By Agence France-Presse
Russian President Vladimir Putin appointed a new government on Tuesday, less than a week after he announced sweeping constitutional reforms and his longtime prime minister resigned.
Putin, who said there was a “demand for change” in his announcements last week, kept on key allies.
Foreign Minister Sergei Lavrov and Defence Minister Sergei Shoigu — both staunch Putin supporters and major policy figures — held on to their positions, as well as the finance and energy ministers, Anton Siluanov and Alexander Novak.
But he replaced several officials in charge of social affairs, including the ministers of health, education, labor, and economic development.
Meeting the cabinet of new Prime Minister Mikhail Mishustin for the first time, Putin said its most important task was to “increase the welfare of our citizens and strengthen our state”.
“I sincerely wish you success… it is in the interests of the entire country,” Putin said during a televised meeting.
Mishustin said the cabinet would meet right away with a focus on boosting economic growth and “improving people’s living standards”.
The government of Putin’s longtime ally Dmitry Medvedev resigned last week, a few hours after the president announced the constitutional reforms.
Medvedev was replaced the next day by Mishustin, the little-known head of Russia’s tax service.
The reforms will transfer some authority to parliament, including the power to choose the prime minister, and beef up the role of an advisory body called the State Council, potentially headed by Putin.
Critics say Putin, 67, could use that position to continue to shape domestic and foreign policy after his fourth Kremlin term expires in 2024.
Mishustin promised “real changes” as he was approved by parliament last week, echoing language Putin had used in his state of the nation address announcing the reforms.
Medvedev’s approval rating collapsed in recent years as the economy stagnated and Russians saw a drop in their disposable income.

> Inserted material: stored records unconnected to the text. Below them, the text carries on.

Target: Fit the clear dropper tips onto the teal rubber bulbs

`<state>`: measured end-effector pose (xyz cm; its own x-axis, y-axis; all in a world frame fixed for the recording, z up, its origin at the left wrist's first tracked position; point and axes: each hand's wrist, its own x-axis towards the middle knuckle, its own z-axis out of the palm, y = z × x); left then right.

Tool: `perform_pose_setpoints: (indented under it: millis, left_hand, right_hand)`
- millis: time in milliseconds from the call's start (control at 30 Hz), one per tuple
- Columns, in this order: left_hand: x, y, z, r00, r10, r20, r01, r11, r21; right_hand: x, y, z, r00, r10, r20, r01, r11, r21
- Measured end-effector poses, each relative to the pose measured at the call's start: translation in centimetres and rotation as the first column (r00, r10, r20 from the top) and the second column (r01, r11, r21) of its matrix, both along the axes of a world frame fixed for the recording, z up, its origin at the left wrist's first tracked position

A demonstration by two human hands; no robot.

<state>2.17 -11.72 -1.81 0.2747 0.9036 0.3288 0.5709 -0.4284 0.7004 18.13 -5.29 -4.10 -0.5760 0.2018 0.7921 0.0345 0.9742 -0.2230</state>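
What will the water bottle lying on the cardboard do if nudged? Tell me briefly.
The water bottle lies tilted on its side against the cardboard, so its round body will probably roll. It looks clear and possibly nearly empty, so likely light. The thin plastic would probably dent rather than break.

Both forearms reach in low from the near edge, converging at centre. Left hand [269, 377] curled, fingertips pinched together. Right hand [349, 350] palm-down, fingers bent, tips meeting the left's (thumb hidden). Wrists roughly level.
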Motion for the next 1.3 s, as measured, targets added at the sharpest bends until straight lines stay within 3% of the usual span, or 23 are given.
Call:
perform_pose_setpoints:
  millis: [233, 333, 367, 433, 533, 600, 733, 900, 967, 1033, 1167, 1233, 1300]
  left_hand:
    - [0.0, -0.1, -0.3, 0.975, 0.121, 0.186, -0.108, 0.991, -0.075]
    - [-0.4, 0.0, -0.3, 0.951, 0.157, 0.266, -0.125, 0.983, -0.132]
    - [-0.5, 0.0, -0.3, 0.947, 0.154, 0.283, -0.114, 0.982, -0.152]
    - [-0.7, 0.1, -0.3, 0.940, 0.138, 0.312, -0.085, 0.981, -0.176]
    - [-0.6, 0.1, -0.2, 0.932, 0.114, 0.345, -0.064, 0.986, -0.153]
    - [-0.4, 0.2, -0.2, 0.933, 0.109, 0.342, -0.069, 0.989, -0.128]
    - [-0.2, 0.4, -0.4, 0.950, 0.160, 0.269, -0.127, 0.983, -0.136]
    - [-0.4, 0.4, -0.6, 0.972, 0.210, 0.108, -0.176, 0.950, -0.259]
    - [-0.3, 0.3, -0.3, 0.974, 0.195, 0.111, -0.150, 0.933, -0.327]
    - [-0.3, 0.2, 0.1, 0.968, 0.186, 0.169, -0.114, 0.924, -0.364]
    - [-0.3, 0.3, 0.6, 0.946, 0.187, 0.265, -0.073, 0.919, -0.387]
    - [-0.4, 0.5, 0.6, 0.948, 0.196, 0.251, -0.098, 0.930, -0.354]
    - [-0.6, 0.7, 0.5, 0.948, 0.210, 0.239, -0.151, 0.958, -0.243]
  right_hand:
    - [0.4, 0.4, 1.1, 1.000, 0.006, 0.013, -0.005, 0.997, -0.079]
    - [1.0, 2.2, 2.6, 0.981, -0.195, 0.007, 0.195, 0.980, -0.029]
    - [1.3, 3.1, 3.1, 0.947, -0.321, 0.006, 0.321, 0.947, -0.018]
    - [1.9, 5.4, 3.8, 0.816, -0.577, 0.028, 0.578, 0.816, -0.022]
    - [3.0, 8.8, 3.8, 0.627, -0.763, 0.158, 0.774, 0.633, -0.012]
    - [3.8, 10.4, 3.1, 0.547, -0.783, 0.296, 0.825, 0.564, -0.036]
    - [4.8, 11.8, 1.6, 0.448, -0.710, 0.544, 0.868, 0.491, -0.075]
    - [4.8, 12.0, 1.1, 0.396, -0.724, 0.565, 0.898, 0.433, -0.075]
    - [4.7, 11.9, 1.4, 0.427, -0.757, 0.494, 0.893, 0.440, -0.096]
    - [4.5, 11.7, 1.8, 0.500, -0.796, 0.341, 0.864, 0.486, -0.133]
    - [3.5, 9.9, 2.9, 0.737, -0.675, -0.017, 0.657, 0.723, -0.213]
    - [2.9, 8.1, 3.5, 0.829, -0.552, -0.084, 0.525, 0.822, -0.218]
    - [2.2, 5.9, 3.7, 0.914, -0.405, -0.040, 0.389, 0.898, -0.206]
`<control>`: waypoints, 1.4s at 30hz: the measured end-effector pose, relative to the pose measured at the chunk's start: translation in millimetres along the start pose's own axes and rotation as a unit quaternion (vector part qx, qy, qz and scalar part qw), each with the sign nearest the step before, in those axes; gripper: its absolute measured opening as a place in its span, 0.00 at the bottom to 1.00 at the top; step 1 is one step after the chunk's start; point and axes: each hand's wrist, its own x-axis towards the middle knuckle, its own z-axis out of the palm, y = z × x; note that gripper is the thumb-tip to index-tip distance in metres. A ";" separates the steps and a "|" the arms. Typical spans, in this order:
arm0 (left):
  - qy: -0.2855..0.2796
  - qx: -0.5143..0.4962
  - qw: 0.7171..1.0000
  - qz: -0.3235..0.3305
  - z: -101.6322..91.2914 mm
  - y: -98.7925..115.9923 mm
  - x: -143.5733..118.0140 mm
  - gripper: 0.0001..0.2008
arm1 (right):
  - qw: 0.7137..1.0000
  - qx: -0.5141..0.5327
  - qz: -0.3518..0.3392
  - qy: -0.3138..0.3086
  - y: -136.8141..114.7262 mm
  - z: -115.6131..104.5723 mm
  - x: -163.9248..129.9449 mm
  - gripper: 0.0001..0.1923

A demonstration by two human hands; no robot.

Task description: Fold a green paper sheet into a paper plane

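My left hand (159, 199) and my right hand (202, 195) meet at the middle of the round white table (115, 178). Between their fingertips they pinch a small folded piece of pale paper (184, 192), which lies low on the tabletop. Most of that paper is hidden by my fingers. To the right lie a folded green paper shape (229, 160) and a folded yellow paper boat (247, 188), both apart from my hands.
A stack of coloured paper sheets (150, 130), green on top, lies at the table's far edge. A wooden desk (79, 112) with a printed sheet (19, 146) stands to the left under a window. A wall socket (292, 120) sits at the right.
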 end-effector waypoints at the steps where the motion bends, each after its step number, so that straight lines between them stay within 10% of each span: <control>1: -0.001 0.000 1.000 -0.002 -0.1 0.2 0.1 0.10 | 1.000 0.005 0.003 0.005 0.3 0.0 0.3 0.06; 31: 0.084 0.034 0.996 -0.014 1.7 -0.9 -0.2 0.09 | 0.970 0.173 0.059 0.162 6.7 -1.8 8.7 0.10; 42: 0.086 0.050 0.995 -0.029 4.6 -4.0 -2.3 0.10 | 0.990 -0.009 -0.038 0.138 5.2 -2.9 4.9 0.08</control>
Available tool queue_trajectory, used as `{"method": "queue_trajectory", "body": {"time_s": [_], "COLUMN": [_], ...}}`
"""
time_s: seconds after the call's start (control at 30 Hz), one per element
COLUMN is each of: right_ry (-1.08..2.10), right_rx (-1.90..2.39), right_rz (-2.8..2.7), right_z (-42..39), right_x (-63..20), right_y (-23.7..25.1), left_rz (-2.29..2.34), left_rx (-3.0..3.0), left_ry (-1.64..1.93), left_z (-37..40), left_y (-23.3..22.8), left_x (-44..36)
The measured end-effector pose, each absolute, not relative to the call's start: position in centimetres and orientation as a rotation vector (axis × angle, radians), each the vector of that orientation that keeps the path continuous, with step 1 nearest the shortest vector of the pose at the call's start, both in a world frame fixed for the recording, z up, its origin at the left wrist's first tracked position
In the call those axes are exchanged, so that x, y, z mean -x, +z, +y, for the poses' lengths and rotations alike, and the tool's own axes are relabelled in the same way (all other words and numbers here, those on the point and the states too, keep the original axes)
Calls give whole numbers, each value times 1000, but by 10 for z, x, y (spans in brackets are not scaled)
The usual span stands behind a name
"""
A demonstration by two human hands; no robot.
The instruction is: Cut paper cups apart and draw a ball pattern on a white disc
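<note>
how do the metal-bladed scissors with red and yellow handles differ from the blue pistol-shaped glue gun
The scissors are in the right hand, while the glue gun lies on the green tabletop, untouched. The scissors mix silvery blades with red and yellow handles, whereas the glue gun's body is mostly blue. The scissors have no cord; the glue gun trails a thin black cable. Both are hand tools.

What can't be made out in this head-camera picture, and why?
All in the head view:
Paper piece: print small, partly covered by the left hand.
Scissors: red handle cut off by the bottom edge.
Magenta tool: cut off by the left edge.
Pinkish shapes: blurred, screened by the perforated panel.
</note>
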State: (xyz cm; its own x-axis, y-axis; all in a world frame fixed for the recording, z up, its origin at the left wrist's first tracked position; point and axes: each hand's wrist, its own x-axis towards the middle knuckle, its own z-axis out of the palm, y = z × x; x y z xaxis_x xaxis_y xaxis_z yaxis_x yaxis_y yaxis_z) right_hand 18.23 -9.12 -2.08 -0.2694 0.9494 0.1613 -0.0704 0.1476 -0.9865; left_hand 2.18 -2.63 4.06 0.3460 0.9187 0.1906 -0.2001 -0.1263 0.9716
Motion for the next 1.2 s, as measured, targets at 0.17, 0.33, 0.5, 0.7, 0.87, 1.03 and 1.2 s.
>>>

Putin has put forward a slew of plans to reboot the economy and improve living standards, including a series of “national projects” and increased payouts to families.
The national projects — which include huge investments in infrastructure, the digital economy, education and health — are expected to cost an estimated $400 billion (360 billion euros) by 2024.
Mishustin, who had led Russia’s Federal Tax Service since 2010, is seen as an effective and efficient administrator without his own political ambitions.
Opponents have accused Putin of rushing ahead with the constitutional reform plan after he presented the amendments to parliament on Monday, only a few days after announcing them.
Kremlin spokesman Dmitry Peskov on Tuesday insisted the Russian public will have a chance to evaluate them.
“There will be a mass discussion of the proposed amendments, a mass information campaign and discussion will be happening,” he told journalists.
The lower house State Duma is expected to vote on the first reading of the bill on Thursday.
It is not clear how the government plans to organise the national “discussion” and a promised vote on the amendments, which some reports said could happen as early as April.
Top Kremlin critic Alexei Navalny has accused Putin of trying to use the reforms to be Russia’s “leader for life”, but the opposition has struggled to come up with a concerted plan to oppose the reforms.
As part of the shake-up among top officials, Putin also on Monday removed the powerful prosecutor general, Yury Chaika — who took office in 2006 — and nominated a replacement.